SDK Emotion AI Science

Emotion AI 101: All About Emotion Detection and Affectiva’s Emotion Metrics


Artificial emotional intelligence, or Emotion AI, is also known as emotion recognition or emotion detection technology. Humans use a lot of non-verbal cues, such as facial expressions, gesture, body language and tone of voice, to communicate their emotions.

At Affectiva, our vision is to develop Emotion AI that can detect emotion just the way humans do, from multiple channels. Our long term goal is to develop “Multimodal Emotion AI”, that combines analysis of both face and speech as complementary signals to provide richer insight into the human expression of emotion.

Let’s dive into our exact emotion metrics that we offer, how we calculate and map them to emotions, and how we determine accuracy of those metrics.  


Affectiva Emotion Metrics

The face provides a rich canvas of emotion. Humans are innately programmed to express and communicate emotion through facial expressions. Our technology scientifically measures and reports the emotions and facial expressions using sophisticated computer vision and machine learning techniques.

When you use the Affectiva SDK in your applications, you will receive facial expression output in the form of seven emotion metrics, 20 facial expression metrics, 13 emojis, and four appearance metrics.

Screen Shot 2017-10-30 at 10.49.06 AM.png

Furthermore, the SDK allows for measuring valence and engagement, as alternative metrics for measuring the emotional experience. Let’s explain further on what we mean by engagement & valence.

How do we calculate engagement?

Engagement is defined as a measure of facial muscle activation that illustrates the subject’s expressiveness. The range of values is from 0 to 100. Engagement or expressiveness is a weighted sum of the following facial expressions:

  • Brow raise
  • Brow furrow
  • Nose wrinkle
  • Lip corner depressor
  • Chin raise
  • Lip pucker
  • Lip press
  • Mouth open
  • Lip suck
  • Smile

How do we calculate valence?

Valence is a measure of the positive or negative nature of the recorded person’s experience. The range of values is from -100 to 100. The Valence metric likelihood is calculated based on a set of observed facial expressions:


How do we map facial expressions to emotions?

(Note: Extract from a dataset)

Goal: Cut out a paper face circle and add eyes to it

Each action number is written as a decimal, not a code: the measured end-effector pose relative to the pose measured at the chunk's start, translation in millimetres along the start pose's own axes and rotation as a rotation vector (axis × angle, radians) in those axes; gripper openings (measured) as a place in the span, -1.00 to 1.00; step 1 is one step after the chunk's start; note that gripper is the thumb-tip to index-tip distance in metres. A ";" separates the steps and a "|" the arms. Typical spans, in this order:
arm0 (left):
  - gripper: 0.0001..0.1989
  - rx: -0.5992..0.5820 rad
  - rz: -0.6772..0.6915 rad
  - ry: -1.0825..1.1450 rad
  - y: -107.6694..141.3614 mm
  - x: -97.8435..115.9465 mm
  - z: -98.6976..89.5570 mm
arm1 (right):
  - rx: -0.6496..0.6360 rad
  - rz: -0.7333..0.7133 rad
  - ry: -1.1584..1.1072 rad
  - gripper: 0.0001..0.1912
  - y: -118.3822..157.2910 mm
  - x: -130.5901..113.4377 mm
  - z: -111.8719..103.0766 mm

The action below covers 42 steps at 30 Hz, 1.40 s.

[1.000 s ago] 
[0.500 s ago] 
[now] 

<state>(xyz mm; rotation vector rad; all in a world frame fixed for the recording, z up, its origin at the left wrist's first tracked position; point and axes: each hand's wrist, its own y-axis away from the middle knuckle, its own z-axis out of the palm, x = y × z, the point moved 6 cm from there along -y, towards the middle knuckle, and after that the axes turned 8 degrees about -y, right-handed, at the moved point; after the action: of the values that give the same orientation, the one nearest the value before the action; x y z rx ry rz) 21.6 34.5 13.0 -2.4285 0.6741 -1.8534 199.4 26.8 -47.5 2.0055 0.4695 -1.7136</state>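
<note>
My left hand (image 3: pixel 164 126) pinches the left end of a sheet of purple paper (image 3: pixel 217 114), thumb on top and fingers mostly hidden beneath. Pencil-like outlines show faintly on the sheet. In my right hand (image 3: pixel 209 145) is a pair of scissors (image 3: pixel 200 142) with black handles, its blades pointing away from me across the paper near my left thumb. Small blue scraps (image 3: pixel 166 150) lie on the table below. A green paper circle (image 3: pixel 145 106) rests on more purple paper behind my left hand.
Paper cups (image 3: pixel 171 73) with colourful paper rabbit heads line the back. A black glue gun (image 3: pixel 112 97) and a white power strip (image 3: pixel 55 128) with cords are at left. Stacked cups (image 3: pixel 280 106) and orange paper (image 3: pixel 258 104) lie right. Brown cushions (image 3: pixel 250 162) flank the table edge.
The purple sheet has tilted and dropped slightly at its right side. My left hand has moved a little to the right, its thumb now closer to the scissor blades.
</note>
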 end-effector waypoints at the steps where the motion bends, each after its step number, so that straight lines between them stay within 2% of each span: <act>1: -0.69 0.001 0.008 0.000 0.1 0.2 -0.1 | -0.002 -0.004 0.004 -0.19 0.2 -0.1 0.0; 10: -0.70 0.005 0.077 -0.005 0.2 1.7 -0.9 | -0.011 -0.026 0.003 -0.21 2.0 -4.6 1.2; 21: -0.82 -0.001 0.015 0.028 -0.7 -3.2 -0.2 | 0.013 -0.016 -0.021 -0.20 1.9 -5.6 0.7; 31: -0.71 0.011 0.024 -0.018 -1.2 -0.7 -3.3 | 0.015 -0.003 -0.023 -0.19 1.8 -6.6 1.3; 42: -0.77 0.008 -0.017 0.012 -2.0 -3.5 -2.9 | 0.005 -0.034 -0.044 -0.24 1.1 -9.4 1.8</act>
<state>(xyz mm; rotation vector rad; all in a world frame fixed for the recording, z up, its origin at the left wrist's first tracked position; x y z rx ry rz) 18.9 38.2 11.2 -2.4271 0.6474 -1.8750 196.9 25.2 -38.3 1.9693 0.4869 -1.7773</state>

The emotion predictors use the observed facial expressions as input to calculate the likelihood of an emotion. Our Facial expression to emotion mapping builds on EMFACS mappings developed by Friesen & Ekman. A facial expression can have either a positive or a negative effect on the likelihood of an emotion. The following table shows the relationship between the facial expressions and the emotions predictors.


Read more about emotion mapping here


Screen Shot 2017-10-30 at 10.50.35 AM.png

Using the Metrics

Emotion, Expression and Emoji metrics scores indicate when users show a specific emotion or expression (e.g., a smile) along with the degree of confidence. The metrics can be thought of as detectors: as the emotion or facial expression occurs and intensifies, the score rises from 0 (no expression) to 100 (expression fully present).

In addition, we also expose a composite emotional metric called valence which gives feedback on the overall experience. Valence values from 0 to 100 indicate a neutral to positive experience, while values from -100 to 0 indicate a negative to neutral experience.

Determining Accuracy

We continuously train and test our emotion-sensing metrics to provide the most reliable and accurate classifiers. Our key emotions achieve accuracy in the high 90th percentile.

Our emotion metrics are trained and tested on very difficult datasets. We sampled our test set, comprised of hundreds of thousands of facial frames, from more than 6 million facial videos. This data is from more than 87 countries, representing real-world, spontaneous facial expressions, made under challenging conditions, such as varying lighting, different head movements, and variances in facial features due to ethnicity, age, gender, facial hair and glasses.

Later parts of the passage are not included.